Em segundo lugar, é notória a prevalência dos objetivos políticos sobre as preocupações com a segurança dos cidadãos. Mesmo depois do teste positivo, Bolsonaro continuou minimizando o perigo do coronavírus e, mais que isso, menosprezando o direito à vida. Ele age como se alguns milhares de mortos a mais fossem um preço razoável para apressar a retomada econômica e facilitar sua reeleição. Não se distingue, quanto a isso, de seu líder Donald Trump. Em Tulsa, Oklahoma, mais de 200 casos diários de covid-19 foram registrados duas semanas depois do famigerado comício do presidente americano. Eram menos de 100 por dia antes do evento, segundo o governo local.

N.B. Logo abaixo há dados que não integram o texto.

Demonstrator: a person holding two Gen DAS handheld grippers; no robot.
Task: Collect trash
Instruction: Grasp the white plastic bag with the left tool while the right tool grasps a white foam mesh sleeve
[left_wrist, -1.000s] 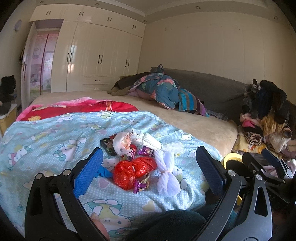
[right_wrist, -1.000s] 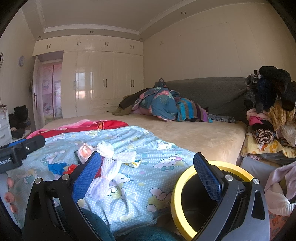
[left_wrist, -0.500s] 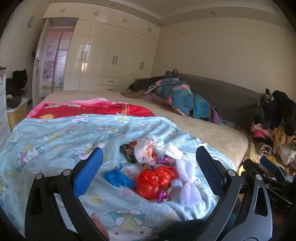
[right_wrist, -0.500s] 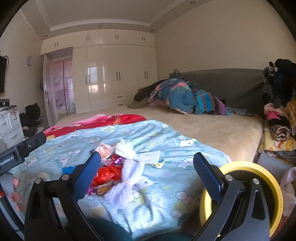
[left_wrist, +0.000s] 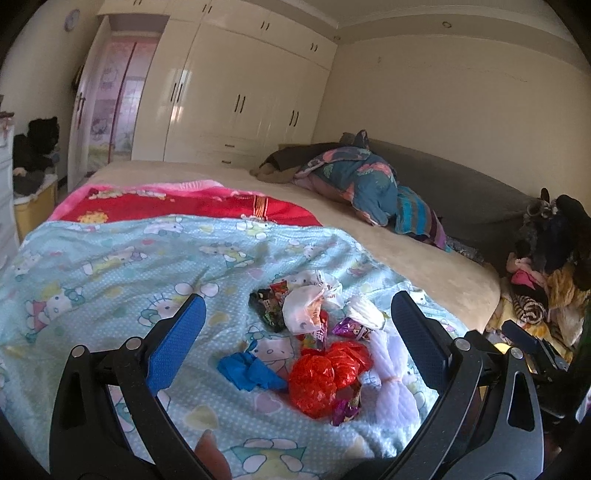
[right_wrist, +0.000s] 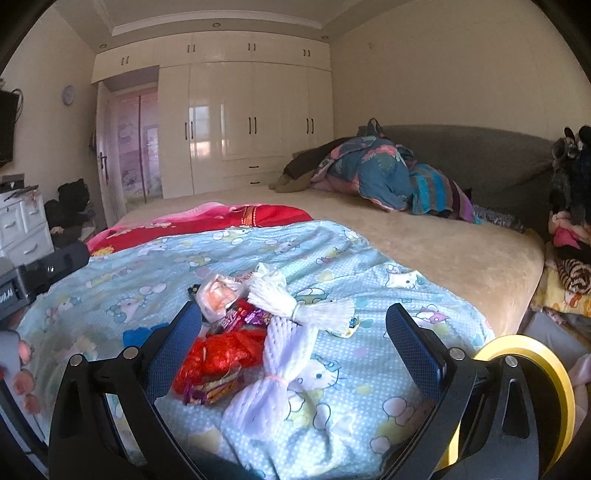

Qualquer presidente, dirão boas almas, tem o direito de cuidar de seus objetivos políticos, incluída a reeleição. É verdade. Mas no começo do segundo ano de mandato? E sem ter governado? Desde janeiro de 2019 Bolsonaro cuidou de assuntos como posse de armas, atrapalhou a discussão dos grandes temas, como a reforma da Previdência, deu prioridade a interesses pessoais e familiares. Além disso, tem prestigiado manifestações golpistas. Não se pode, enfim, acusá-lo de ter governado mal. De governo ele jamais cuidou.